▶ Try it: Transcribe the full listing below exactly.

Top of Information provided

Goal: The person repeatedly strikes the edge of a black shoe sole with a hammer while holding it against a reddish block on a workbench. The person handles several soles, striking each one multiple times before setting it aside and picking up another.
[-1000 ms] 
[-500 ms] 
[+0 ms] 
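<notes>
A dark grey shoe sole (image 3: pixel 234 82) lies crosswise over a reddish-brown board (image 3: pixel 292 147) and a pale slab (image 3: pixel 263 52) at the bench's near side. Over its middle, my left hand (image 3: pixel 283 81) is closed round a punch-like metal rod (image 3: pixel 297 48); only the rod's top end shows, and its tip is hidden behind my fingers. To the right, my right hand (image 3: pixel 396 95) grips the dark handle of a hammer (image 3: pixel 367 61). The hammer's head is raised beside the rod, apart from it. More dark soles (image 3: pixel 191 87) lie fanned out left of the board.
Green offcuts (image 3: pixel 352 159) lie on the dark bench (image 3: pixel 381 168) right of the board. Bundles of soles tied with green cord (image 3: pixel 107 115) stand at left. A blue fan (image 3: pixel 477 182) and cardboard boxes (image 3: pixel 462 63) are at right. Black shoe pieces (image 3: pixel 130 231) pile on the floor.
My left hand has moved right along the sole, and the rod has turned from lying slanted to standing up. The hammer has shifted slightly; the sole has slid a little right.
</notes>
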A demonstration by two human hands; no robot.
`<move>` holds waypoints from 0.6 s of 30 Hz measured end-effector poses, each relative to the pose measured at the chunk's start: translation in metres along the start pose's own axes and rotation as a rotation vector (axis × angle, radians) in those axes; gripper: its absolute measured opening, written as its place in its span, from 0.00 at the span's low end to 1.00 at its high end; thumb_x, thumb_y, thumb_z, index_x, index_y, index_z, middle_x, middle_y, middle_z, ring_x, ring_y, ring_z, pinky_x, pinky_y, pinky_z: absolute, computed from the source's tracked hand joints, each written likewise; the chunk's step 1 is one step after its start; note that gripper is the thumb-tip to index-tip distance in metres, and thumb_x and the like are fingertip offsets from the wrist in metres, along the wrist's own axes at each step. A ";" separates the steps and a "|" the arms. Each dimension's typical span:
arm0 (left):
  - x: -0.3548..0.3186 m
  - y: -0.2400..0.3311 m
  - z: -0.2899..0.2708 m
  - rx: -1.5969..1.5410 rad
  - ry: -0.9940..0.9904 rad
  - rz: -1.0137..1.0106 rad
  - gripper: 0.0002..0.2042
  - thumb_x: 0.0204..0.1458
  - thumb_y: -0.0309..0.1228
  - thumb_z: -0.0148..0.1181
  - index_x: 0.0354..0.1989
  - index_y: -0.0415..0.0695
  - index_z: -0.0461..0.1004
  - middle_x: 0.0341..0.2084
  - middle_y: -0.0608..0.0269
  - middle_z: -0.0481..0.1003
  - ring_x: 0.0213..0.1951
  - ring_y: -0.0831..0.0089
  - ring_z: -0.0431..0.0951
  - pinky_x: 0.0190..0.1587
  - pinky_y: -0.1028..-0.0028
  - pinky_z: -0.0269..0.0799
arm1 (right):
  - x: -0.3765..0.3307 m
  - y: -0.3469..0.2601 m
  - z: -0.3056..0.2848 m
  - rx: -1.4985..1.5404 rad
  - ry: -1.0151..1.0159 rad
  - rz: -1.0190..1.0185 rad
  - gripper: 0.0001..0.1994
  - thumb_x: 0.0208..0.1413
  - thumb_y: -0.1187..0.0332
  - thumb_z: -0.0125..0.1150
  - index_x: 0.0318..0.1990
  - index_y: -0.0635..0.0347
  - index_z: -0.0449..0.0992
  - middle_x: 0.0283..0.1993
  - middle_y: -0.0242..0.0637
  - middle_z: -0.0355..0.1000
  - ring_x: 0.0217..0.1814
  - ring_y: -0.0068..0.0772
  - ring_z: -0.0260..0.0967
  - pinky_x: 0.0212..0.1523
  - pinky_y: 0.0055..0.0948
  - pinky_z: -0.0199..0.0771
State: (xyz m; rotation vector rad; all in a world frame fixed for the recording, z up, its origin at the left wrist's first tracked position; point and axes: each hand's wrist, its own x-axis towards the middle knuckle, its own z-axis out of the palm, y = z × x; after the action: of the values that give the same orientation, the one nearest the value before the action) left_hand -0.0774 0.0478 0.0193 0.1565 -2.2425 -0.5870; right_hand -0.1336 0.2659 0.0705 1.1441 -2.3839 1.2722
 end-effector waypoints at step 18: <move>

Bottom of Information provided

▶ Exercise solution:
Goal: The person repeatedly strikes the edge of a black shoe sole with a hammer while holding it against a reddish block on a workbench. The person handles several soles, striking each one multiple times before setting it aside and picking up another.
[-1000 ms] 
[-500 ms] 
[+0 ms] 
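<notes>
A dark grey shoe sole (image 3: pixel 234 82) lies crosswise over a reddish-brown board (image 3: pixel 292 147) and a pale slab (image 3: pixel 263 52) at the bench's near side. Over its middle, my left hand (image 3: pixel 283 81) is closed round a punch-like metal rod (image 3: pixel 297 48); only the rod's top end shows, and its tip is hidden behind my fingers. To the right, my right hand (image 3: pixel 396 95) grips the dark handle of a hammer (image 3: pixel 367 61). The hammer's head is raised beside the rod, apart from it. More dark soles (image 3: pixel 191 87) lie fanned out left of the board.
Green offcuts (image 3: pixel 352 159) lie on the dark bench (image 3: pixel 381 168) right of the board. Bundles of soles tied with green cord (image 3: pixel 107 115) stand at left. A blue fan (image 3: pixel 477 182) and cardboard boxes (image 3: pixel 462 63) are at right. Black shoe pieces (image 3: pixel 130 231) pile on the floor.
My left hand has moved right along the sole, and the rod has turned from lying slanted to standing up. The hammer has shifted slightly; the sole has slid a little right.
</notes>
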A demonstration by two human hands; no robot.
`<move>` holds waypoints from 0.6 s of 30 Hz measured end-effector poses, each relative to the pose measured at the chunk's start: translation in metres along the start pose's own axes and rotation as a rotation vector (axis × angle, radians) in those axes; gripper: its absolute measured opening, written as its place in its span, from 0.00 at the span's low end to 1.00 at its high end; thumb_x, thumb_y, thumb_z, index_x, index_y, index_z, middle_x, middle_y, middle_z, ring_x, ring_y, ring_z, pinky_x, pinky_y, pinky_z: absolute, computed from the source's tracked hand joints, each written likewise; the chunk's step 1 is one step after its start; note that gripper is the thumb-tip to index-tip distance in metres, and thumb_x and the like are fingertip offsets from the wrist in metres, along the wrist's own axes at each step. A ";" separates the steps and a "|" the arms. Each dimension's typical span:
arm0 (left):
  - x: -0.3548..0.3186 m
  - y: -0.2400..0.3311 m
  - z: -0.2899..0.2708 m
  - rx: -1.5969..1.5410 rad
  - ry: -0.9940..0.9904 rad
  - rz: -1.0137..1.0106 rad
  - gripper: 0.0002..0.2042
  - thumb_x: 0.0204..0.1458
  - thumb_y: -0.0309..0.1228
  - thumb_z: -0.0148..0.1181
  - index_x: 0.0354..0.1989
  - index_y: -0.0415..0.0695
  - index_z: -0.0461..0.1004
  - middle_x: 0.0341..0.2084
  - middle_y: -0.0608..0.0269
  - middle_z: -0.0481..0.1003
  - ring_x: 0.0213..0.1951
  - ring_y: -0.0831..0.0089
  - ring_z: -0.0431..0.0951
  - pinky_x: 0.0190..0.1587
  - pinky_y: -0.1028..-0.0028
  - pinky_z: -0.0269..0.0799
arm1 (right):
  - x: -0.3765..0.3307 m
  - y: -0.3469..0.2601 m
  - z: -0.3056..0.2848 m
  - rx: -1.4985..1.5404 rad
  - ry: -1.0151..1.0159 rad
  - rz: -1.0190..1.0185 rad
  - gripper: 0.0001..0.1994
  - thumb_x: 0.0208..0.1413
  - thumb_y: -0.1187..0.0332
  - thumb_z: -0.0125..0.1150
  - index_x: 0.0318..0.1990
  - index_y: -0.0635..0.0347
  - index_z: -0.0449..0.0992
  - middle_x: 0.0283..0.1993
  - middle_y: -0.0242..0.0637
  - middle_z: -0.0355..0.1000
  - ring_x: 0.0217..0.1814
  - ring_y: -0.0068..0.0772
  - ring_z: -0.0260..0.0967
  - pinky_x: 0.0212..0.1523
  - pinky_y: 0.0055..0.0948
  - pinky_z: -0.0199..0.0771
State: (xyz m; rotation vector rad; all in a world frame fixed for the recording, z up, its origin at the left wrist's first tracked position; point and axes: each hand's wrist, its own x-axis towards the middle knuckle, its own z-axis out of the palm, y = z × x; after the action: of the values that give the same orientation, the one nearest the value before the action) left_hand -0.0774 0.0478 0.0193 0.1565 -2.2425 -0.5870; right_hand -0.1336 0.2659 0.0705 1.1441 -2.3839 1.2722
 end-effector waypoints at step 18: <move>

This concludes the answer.